Soon after establishing their own Social Media Command Center, Dell put the bases of Idea Storm, a community where customers shared how they’d improve the brand’s products. Launching that community wouldn’t have been possible if Dell didn’t listen to what customers had to say on social media right after buying a product. In one case, an open-source notebook caused a lot of negative reactions among developers, not three hours after the product was launched. This came out as a shock to the brand. Using social listening, Dell realized that one of the product managers had priced the open-source notebook more than a Windows notebook, which shouldn’t have been the case. Fortunately, the company was able to remedy the situation right away, to the satisfaction of its customers.
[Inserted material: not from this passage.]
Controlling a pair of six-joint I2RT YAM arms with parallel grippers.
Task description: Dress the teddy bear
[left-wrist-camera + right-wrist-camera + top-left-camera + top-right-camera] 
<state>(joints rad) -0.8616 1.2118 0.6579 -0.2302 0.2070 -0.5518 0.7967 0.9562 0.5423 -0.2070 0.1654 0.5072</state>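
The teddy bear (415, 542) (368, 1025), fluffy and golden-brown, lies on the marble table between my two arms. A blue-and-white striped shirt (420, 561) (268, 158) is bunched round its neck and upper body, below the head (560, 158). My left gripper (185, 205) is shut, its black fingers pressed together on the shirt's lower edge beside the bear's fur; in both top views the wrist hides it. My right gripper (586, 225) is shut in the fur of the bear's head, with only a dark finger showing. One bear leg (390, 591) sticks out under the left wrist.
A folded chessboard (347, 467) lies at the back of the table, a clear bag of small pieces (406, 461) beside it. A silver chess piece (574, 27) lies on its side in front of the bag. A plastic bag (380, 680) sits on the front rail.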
How Nescafé Improved Its Social Content Strategy
When Nescafé Dolce Gusto entered Malaysia, it joined forces with digital marketing agency Lion & Lion to develop a social content strategy. The goal was to increase engagement and the number of followers locally. In turn, Lion & Lion cooperated with Talkwalker, one of the main players in the social data intelligence industry. The insights provided by this social listening tool enabled the agency to create a more relevant content calendar. In just three months, the number of Instagram engagements quadrupled over the previous quarter, the number of Instagram followers increased fivefold, and the number of brand mentions skyrocketed reaching 8 times the previous numbers. But how did they do it?
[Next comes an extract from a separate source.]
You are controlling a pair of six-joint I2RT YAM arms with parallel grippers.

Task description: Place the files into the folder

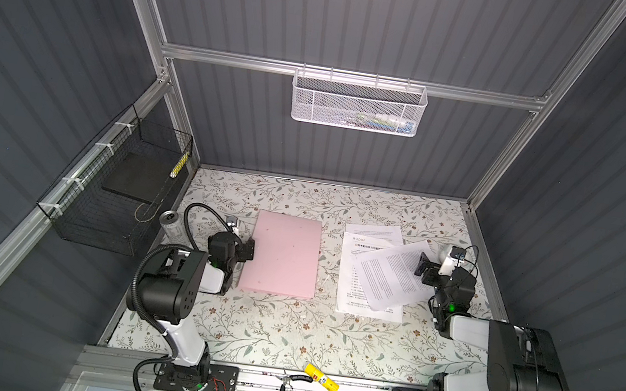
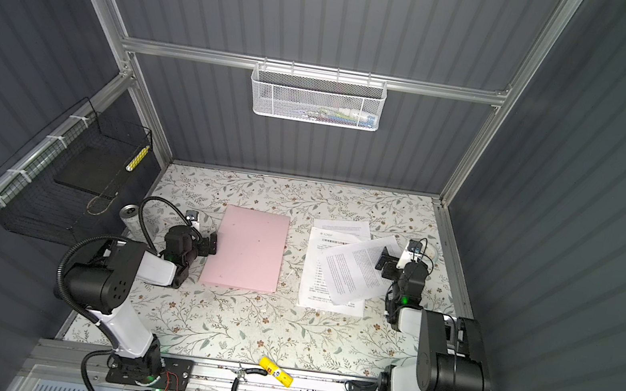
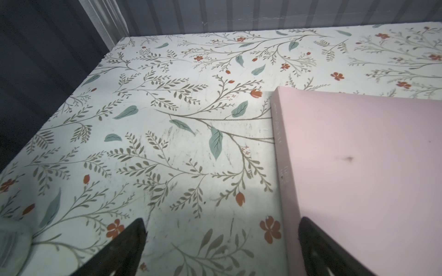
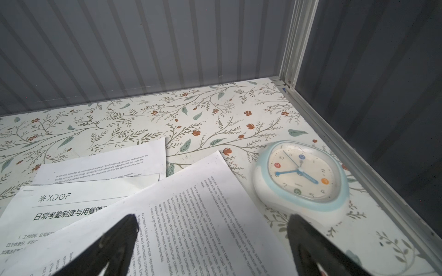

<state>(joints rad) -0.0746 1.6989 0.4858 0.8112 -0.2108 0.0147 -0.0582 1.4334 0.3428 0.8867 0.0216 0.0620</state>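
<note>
The pale pink folder (image 1: 285, 255) (image 2: 248, 250) lies shut and flat on the floral table. My left gripper (image 1: 251, 248) (image 2: 213, 244) is open at the folder's left edge. In the left wrist view the gripper (image 3: 221, 224) straddles that edge of the folder (image 3: 358, 167): one finger over pink, one over bare table. The files (image 1: 375, 273) (image 2: 338, 267), three overlapping white printed sheets, lie to the folder's right, with the top one tilted. My right gripper (image 1: 422, 265) (image 2: 383, 259) (image 4: 212, 219) is open just above the right edge of the files (image 4: 167, 203) and holds nothing.
A white and blue clock (image 4: 301, 174) lies beside the sheets near the right wall. A metal can (image 1: 171, 223) stands left of the left gripper. A black wire basket (image 1: 114, 192) hangs on the left wall. A yellow glue stick (image 1: 321, 378) and pliers (image 1: 287, 386) lie at the front edge.
</note>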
The first step was to find out what makes coffee lovers tick. Besides coffee, that is. Talkwalker helped Lion & Lion identify the hashtags and keywords that Malaysians associated with coffee-related keywords. This enabled a better understanding of coffee lovers, including when, what and why they talk about Nescafé Dolce Gusto.
Using social listening, the brand also discovered an active Instagram community of tastemakers. Not only did Nescafé benchmark itself this way, but it also found out what the competition looks like. This helped the brand build its visual identity in the country. Soon enough, Nescafé realized that coffee is more than just a beverage, and that it often sits at the core of great experiences. Not at last, the brand relied on user-generated content and included tips on how to turn into an at-home barista, all based on insights from the social listening platform.
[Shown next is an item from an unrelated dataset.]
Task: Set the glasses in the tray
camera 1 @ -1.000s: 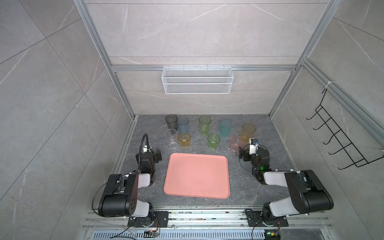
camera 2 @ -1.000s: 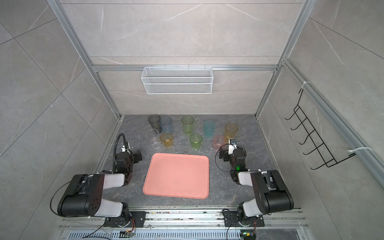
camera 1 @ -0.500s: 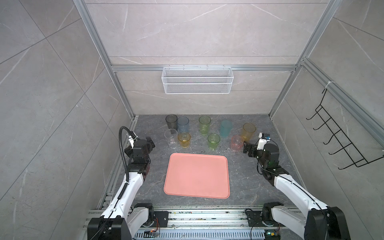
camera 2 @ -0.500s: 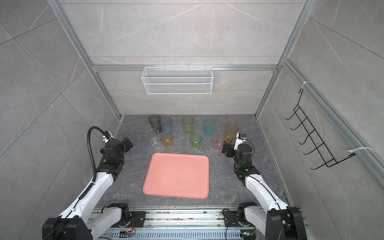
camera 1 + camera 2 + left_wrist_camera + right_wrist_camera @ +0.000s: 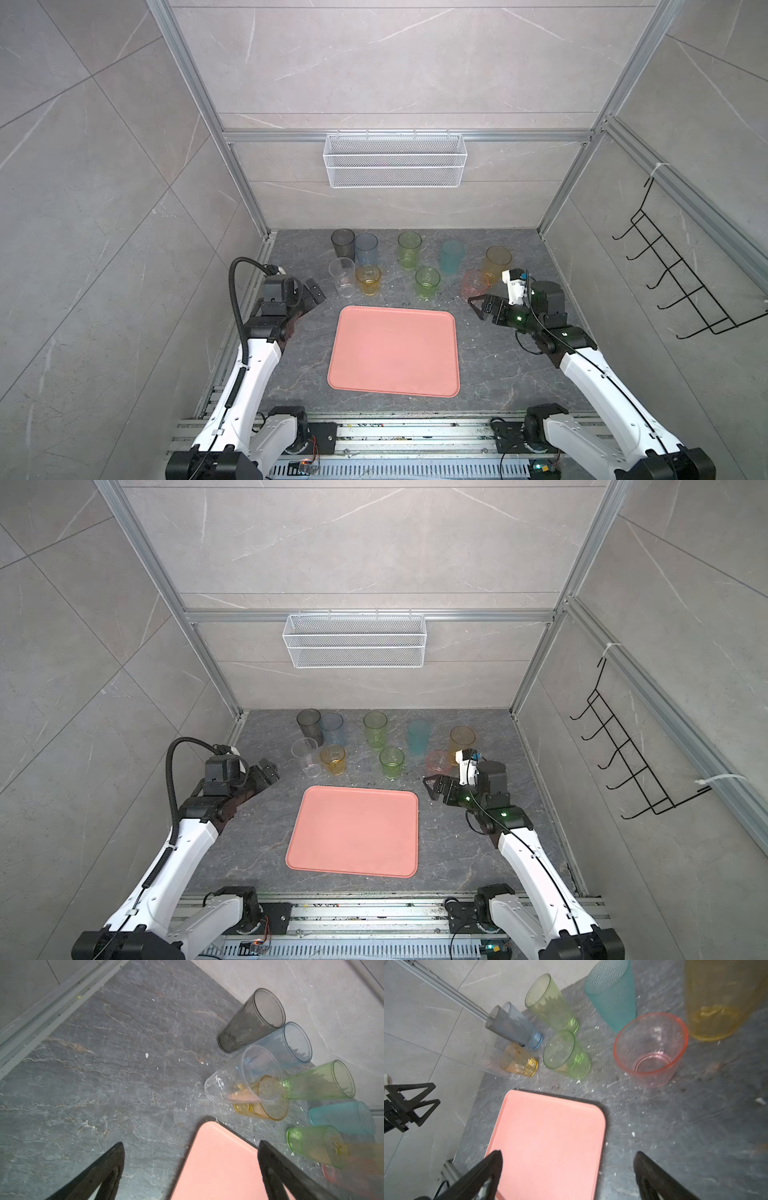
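The salmon-pink tray (image 5: 395, 349) (image 5: 353, 831) lies flat on the dark tabletop with nothing in it. Behind it stand several glasses, all upright: grey (image 5: 343, 243), blue (image 5: 366, 248), yellow-green (image 5: 409, 249), teal (image 5: 452, 255) and amber (image 5: 496, 262) at the back; clear (image 5: 342, 276), orange (image 5: 368, 280), green (image 5: 427, 282) and pink (image 5: 473, 283) in front. My left gripper (image 5: 313, 291) (image 5: 191, 1142) hangs open near the tray's far left corner, just left of the clear glass. My right gripper (image 5: 476, 307) (image 5: 568, 1151) is open by the far right corner, just short of the pink glass (image 5: 651, 1049). Neither holds anything.
A white wire basket (image 5: 395, 160) hangs on the back wall. A black hook rack (image 5: 665, 270) is mounted on the right wall. Aluminium rails (image 5: 266, 257) border the slate tabletop (image 5: 498, 374) on both sides. White crumbs are scattered among the glasses.
Both arms have unfolded from a low, tucked pose and reached forward. Each gripper now hovers near a far corner of the tray. The glasses and the tray have not moved.
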Controlling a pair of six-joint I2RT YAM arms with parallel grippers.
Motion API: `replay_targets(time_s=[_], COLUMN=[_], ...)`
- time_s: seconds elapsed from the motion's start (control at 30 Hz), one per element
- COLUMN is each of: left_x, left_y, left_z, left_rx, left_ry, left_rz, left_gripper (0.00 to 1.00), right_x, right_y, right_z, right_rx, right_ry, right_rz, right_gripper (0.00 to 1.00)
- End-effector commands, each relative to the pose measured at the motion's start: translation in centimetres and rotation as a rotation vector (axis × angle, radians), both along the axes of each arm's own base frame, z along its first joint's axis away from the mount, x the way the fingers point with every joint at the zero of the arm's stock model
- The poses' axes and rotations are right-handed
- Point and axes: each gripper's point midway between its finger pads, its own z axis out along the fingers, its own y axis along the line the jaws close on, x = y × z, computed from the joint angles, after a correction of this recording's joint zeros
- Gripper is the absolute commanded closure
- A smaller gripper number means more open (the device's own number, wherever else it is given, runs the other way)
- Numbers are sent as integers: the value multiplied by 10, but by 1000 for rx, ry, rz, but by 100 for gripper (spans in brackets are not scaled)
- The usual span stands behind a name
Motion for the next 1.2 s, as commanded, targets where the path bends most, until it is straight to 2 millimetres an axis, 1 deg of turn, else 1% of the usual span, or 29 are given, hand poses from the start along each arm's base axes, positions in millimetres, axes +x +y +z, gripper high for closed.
replay_targets(time_s=[0.0,0.1,0.23,0.3,0.4,0.43,0.47,0.5,0.53,0.57,0.6,0.67,0.77,1.0,1.17], left_x=[-10,-13,-12,-9,-6,-5,-4,-3,-2,-1,-1,0,0,0,-1], left_y=[-19,-24,-24,-31,-48,-51,-52,-52,-51,-49,-48,-48,-48,-46,-48], left_z=[18,15,13,13,19,20,20,18,16,13,11,7,5,6,5], left_rx=[-53,-67,-69,-80,-140,-152,-158,-159,-158,-157,-156,-160,-160,-146,-148], left_ry=[2,17,24,12,-22,-27,-27,-22,-13,-6,4,13,14,13,6], left_rz=[-101,-127,-131,-170,-253,-265,-266,-264,-255,-247,-236,-233,-233,-229,-245], left_gripper=[0,0,0,0,0,0,0,0,0,0,0,0,0,0,0], right_x=[-26,-37,-47,-51,-57,-58,-59,-60,-61,-62,-61,-61,-62,-62,-65], right_y=[9,9,15,20,29,31,33,35,38,37,30,24,34,53,64], right_z=[-3,-12,-27,-37,-55,-62,-69,-75,-83,-89,-96,-105,-113,-134,-150], right_rx=[27,-1,-49,-71,-126,-150,-171,-184,-201,-233,-309,-422,-484,-539,-555], right_ry=[98,155,234,272,318,337,354,369,391,412,426,433,435,470,500], right_rz=[42,31,45,62,86,83,80,82,83,68,18,-20,-6,3,22], right_gripper=[1,1,1,1,1,2,7,15,31,39,38,36,36,38,45])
“To say we are pleased is an understatement. The insights from social listening have allowed for a more thorough understanding of our customer – who they are, what they’re passionate about, and where key conversations are taking place – all of which have been integral in informing our social media strategy.” – Cyndi Chin, Senior Brand Manager of Nescafé
Arby’s Used Social Listening to Create New Ad Strategies
Josh Martin, Senior Director of Digital and Social Media at Arby’s, experienced first-hand the way social listening can shape a brand’s future strategies. In this particular case, the output of social media monitoring wasn’t used for improving the products, but rather for advertising them.
Arby’s team discovered that their customers mentioned the brand on social media quite a lot. Their love for Arby’s sauces was not only noticeable, but also measurable, thanks to Oracle’s social listening tools included in their Marketing Cloud platform. Upon making this discovery, Arby’s team decided to capitalize on the audience’s FoMO (Fear of Missing Out), which gave birth to a new advertising campaign. Using visuals in the style of movie posters from the ‘50s, Arby’s brand marketing team created stories of what would happen if there was no sauce while preparing the barbeque. The Saucepocalypse campaign enabled the brand to take listening to the next level, through the associated hashtag/keyword.
Arby’s positive experience with social listening did not stop there. Their Meat Mountain campaign poster featuring meats that were different to roast beef determined the audience to think that the brand was in fact creating its own sandwich. Not only that, but the customers were anxious to try it. Instead of explaining the audience that they misunderstood the campaign, the company proceeded to do just that. And thus, Arby’s Meat Mountain sandwich was born, proving that social media monitoring can be used for product development, as well.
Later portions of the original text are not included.